REQUIRED WORK: The result should be every line that contains the word "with", taken from the material.
[[ SUPPLIED MATERIAL, beginning ]]
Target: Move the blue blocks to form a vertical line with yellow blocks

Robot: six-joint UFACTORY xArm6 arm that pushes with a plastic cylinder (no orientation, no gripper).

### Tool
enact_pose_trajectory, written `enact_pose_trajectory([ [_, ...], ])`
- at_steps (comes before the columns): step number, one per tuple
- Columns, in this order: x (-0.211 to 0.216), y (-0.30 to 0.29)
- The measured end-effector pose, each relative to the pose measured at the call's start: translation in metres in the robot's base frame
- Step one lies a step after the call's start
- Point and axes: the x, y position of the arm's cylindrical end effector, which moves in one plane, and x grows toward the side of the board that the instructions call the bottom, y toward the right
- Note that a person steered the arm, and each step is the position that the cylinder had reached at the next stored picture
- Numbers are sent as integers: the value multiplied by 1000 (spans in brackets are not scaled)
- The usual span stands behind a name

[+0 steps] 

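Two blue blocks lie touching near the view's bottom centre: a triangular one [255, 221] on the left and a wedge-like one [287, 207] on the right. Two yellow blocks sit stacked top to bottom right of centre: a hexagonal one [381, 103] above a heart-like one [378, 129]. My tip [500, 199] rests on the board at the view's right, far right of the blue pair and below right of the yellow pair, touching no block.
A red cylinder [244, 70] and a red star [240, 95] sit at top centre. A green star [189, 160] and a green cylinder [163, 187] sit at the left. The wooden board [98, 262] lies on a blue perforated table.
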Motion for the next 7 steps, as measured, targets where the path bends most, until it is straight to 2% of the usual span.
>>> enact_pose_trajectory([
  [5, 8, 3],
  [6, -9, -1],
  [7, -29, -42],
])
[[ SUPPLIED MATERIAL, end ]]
SOLUTION FOR THIS EXERCISE:
Target: Move the blue blocks to form a vertical line with yellow blocks
Robot: six-joint UFACTORY xArm6 arm that pushes with a plastic cylinder (no orientation, no gripper).

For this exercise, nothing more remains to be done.